Nov 01, 2006 18:29
Sometimes I have days where one big thing in particular weighs down on me, keeps coming into my mind. Today, it is death.
I'm not wondering where we go when we die. I believe that is something too big for humans to grasp. Rather, seeing as though it's El Dia de los Muertos in Mexico right now, I'm wondering why here, in North American culture, death is so scary and terrible. In Mexico, they are celebrating the lives the dead ones left behind. They are honoring them. They are decorating, lighting candles, feasting, celebrating about death. Death isn't a cause for fear. It's not something to run from or ignore. It's another part of a cycle. It's natural. It's cause for celebration--to recognize and honor and praise.
And here we are on the other side of a holiday dedicated to how afraid we are of dead things. How death is this eerie realm no one wants to touch. I wish we remembered death. I wish we saw it as a natural occurence rather than a tradgedy. I wish we hung up flags, lit candles, brightened rooms, and danced about it.
I think we associate our fear of age with our fear of death. I think our obsession with beauty is because of our fear of age because of our fear of death. If death was beautiful, would age be beautiful, be celebrated, be worth something? Would beauty be how colorful your altar is on Dia de los Muertos?

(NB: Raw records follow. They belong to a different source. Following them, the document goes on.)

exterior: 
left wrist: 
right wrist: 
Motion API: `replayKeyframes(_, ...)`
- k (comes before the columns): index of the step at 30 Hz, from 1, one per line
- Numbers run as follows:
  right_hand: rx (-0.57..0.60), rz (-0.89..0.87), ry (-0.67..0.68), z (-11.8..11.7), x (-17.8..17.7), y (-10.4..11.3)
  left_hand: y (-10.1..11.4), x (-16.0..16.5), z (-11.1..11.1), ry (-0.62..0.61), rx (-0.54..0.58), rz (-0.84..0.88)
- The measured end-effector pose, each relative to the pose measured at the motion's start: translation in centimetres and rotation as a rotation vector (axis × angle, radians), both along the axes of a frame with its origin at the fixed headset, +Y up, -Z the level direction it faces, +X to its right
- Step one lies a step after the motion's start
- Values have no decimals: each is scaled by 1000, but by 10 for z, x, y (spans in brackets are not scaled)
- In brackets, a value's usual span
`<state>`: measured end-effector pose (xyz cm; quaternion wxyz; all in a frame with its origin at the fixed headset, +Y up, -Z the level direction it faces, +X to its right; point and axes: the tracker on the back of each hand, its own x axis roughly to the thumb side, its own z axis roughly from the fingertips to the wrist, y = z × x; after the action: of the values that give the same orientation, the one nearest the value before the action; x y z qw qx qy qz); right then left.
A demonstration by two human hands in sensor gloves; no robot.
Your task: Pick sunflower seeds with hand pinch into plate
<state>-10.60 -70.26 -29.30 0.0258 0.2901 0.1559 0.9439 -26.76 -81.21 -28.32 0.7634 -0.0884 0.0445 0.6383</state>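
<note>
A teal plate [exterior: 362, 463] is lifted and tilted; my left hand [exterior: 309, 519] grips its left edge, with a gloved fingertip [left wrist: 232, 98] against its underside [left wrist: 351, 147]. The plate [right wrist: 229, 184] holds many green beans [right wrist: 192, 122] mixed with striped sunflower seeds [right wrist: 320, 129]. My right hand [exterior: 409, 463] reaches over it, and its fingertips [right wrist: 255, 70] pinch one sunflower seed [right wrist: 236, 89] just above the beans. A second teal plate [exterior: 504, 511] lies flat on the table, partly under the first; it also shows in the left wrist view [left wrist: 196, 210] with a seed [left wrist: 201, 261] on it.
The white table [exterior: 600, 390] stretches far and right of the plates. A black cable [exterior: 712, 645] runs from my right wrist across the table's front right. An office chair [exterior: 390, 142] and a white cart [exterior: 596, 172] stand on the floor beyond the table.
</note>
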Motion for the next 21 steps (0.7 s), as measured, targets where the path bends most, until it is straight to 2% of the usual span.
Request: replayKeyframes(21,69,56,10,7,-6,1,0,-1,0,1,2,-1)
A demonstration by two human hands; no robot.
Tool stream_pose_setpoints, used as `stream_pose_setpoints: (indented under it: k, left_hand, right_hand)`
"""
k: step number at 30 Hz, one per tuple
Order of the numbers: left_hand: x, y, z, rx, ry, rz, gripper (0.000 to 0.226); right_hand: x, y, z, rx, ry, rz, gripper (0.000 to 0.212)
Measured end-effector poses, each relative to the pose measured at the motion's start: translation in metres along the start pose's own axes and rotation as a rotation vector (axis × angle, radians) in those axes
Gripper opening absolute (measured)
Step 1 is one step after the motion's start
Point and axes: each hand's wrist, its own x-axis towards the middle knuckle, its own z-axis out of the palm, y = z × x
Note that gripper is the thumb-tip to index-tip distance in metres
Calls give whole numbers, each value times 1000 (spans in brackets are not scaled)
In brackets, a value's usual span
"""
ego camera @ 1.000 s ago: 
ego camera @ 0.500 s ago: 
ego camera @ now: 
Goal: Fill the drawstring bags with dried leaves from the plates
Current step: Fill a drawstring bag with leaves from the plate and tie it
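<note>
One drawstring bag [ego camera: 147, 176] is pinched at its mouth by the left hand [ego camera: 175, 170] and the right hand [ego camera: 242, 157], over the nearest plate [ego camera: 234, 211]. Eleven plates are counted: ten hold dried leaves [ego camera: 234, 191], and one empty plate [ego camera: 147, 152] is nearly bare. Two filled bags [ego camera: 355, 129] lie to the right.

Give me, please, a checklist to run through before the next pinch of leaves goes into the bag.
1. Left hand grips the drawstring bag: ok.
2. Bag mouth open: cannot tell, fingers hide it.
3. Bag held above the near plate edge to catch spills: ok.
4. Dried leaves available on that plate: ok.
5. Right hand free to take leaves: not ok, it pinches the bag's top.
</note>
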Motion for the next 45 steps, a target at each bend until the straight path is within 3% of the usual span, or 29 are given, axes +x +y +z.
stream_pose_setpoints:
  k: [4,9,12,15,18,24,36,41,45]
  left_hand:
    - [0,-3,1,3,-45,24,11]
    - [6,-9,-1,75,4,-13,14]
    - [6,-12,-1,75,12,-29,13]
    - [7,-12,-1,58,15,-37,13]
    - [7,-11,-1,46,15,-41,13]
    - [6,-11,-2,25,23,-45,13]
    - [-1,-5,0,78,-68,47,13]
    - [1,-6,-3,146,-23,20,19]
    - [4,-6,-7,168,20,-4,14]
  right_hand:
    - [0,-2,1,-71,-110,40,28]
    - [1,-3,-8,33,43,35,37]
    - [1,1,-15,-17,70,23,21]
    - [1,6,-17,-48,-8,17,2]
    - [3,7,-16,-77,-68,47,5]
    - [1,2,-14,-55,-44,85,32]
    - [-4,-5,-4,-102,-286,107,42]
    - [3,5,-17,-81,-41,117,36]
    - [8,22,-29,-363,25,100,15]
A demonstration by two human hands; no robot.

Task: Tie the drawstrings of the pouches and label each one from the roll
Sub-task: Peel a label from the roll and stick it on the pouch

Today I feel like death is worth nothing here. Someone takes his own life because the best way to run away from life is to outsmart death--to get to you before death gets to you; to leave no cause for celebration, because nobody likes death.
There, death is worth your face among candles and sugar skulls and brilliant crepe paper. Death is worth the life that you gave it.
Here, death is worth the time that you ran from it.
We could learn a lot from this culture. They know how to embrace the things we so readily shun.